Des critères de détection ultra-précis
Ces nouvelles options offrent un contrôle granulaire sur les fichiers transitant par Gmail, Google Drive et Google Chat. Les administrateurs peuvent configurer des règles basées sur :
- Le nom des fichiers : pour bloquer par exemple tout document contenant un mot-clé confidentiel spécifique.
- L’extension : pour empêcher le partage de formats à risque comme les fichiers de code source (.java, .py).
- Le type MIME personnalisé : pour cibler des applications métiers spécifiques.

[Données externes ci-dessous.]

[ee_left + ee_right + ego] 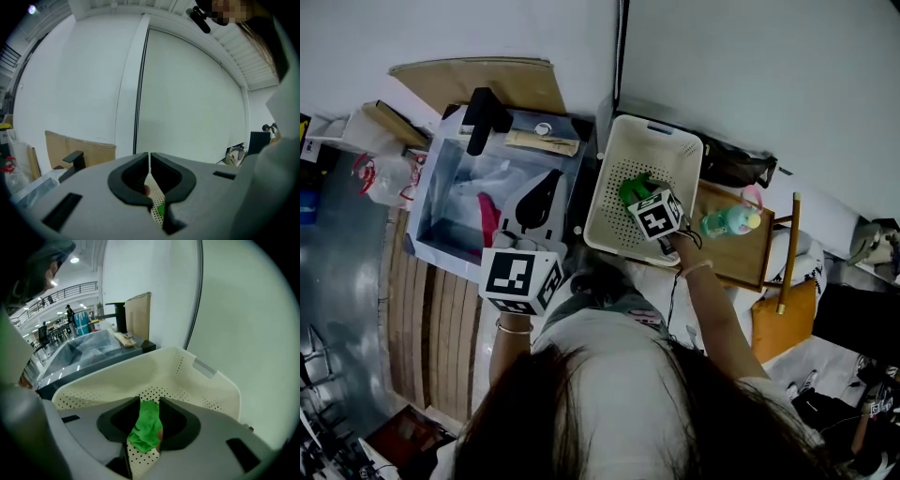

- La correspondance de proximité : pour détecter la présence de données sensibles proches les unes des autres (par exemple, un numéro de compte bancaire situé à moins de 100 caractères d’un code guichet).
L’analyse de Mélanie
En tant qu’experte, je salue cette évolution fonctionnelle majeure. Trop souvent, la sécurité des données impose de multiplier les outils tiers coûteux et complexes à interconnecter. En intégrant ces capacités avancées de DLP directement au cœur de Google Workspace, Google vous permet de rationaliser votre pile d’outils payants. Moins de licences externes à gérer, c’est un gain de temps précieux et une simplification évidente de vos processus informatiques. Cette centralisation renforce la gouvernance de votre entreprise sans alourdir le quotidien de vos collaborateurs, qui continuent de travailler dans leur environnement habituel.